Ce site me propose de chercher un hôtel par ville, adresse ou d'autres critères, mais les boutons activant ces différents modes sont inopérants. Le seul mode qui fonctionne est la recherche autour d'un site du CNRS, qui par défaut propose la délégation régionale n⁰19, de Caen. Conclusion : quand je demande un hôtel à Paris, il m'en propose à Caen.

J'avais eu le même problème il y a de cela des mois ; visiblement cela n'a pas été corrigé. Il se peut que le problème dépende du navigateur, mais j'utilise Firefox 3, qui a une part de marché du même ordre que celle d'Internet Explorer : rien de bien exotique, donc.

Auparavant, la même entreprise payait en retard les hôtels, ce qui fait que certains hôteliers refusaient ses réservations, ou exigeaient paiement sur place du chercheur, qui devait sans doute ensuite faire un gymkhana administratif pour se faire rembourser.

Ma solution : j'utiliserai ma « carte corporate », qui me permet de choisir mon hôtel directement au lieu de passer par un système défectueux et inutile, tout en bénéficiant d'un plafond réaliste pour une mission à Paris (le plafond par défaut est de 60€ : j'ignore où me loger à ce prix à Paris, sauf bouis-bouis douteux).

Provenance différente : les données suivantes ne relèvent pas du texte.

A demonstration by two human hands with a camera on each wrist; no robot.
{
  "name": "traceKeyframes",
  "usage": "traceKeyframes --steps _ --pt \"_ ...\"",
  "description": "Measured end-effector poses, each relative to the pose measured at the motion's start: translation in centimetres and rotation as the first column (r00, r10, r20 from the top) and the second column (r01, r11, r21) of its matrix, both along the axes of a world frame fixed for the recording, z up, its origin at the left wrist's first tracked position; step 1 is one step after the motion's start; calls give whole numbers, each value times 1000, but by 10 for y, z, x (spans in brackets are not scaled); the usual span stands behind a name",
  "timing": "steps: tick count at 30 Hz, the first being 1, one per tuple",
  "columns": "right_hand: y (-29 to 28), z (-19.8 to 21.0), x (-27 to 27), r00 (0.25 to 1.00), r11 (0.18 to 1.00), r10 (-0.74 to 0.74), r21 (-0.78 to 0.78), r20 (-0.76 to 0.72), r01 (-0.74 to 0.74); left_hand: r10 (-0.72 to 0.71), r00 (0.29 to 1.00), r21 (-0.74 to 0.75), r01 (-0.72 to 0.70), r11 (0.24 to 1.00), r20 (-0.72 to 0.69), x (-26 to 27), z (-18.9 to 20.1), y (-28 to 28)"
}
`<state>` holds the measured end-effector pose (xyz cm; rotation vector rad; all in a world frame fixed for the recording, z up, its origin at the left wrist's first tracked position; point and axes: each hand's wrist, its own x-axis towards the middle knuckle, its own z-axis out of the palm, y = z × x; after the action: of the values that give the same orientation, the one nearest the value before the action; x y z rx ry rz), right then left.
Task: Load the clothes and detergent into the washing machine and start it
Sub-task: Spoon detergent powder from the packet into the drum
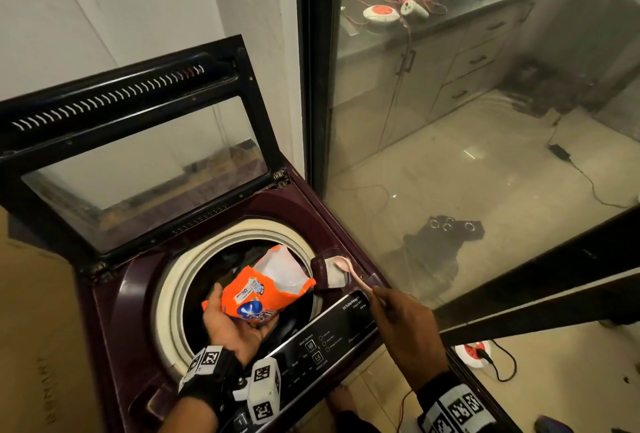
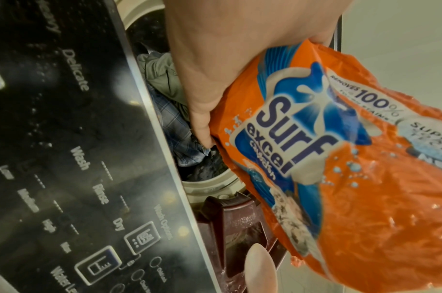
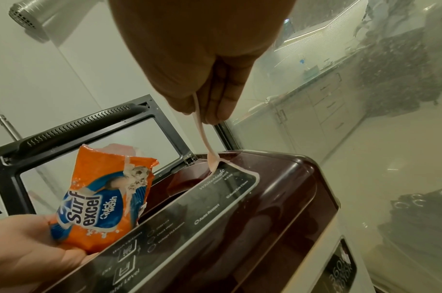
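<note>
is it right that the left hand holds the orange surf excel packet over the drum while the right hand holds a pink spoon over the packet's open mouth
Not quite. The left hand does hold the orange Surf Excel packet over the drum, but the right hand holds the pink spoon with its bowl over the detergent tray at the machine's corner, not over the packet's mouth. The head view shows this.

The maroon top-loading washing machine (image 1: pixel 114 294) stands before me, its glass-paned lid (image 1: pixel 138 155) raised at the far side. In my left hand (image 1: pixel 232 325) the orange plastic detergent pouch (image 1: pixel 263 289) sits over the round drum opening (image 1: pixel 173 280), with crumpled clothes (image 2: pixel 169 119) in the drum below it. The black control panel (image 1: pixel 329 335) runs along the near edge. My right hand (image 1: pixel 405 325), over the panel's right end, holds the pale plastic spoon (image 1: pixel 349 270), whose bowl reaches into the small detergent compartment (image 1: pixel 329 271) right of the drum. A glass partition (image 1: pixel 450 121) stands to the right.
</note>
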<state>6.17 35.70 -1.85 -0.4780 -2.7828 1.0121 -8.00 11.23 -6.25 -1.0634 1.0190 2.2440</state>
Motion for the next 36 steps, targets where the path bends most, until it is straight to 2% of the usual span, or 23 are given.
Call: traceKeyframes --steps 4,13,23,26,28,32,36 --pt "-1 -5 3 999 998 24 63 -42 -22 11 1000 -1 -11 1000 -2 1 2 1" --pt "0 -11 1 998 994 61 96 3 -61 28 1000 2 -28 1000 -4 4 2 0" --pt "3 -8 1 999 997 52 48 13 -53 34 999 7 -34 999 -17 3 4 3" --pt "-1 3 0 997 999 36 32 -67 -34 16 999 30 -15 999 -28 3 2 1" --pt "-5 15 0 985 999 19 -22 -174 -23 -2 1000 33 3 999 -28 3 2 0" --pt "-12 58 -4 914 986 -47 -165 -404 -22 17 1000 86 -15 996 -14 2 8 -3" --pt "-21 97 -9 856 973 -73 -224 -512 -51 62 998 125 -61 990 -7 -3 17 -4"
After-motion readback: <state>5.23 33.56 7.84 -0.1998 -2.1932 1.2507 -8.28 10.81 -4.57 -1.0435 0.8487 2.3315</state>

On ne peut encore une fois que s'interroger sur l'utilité de certains marchés publics, et s'effrayer de la perspective de la « délégation globale de gestion », qui soumettra la quasi totalité des dépenses des laboratoires aux procédures et marchés des universités et autres établissements hébergeurs.

Rappel : dans un célèbre établissement parisien, le marché public de fourniture de Macintosh (pardon, de machines à processeur de famille PowerPC, quelle blague) avait été accordé à une entreprise... incapable de livrer de telles machines ; dans plusieurs universités françaises, le marché de fourniture de livres en anglais a été accordé à une entreprise britannique... incapable de livrer des ouvrages récents en vente en librairie ou chez Amazon, au prétexte qu'ils sont épuisés ! Quand on voit pareils dysfonctionnements, on ne peut que craindre le pire.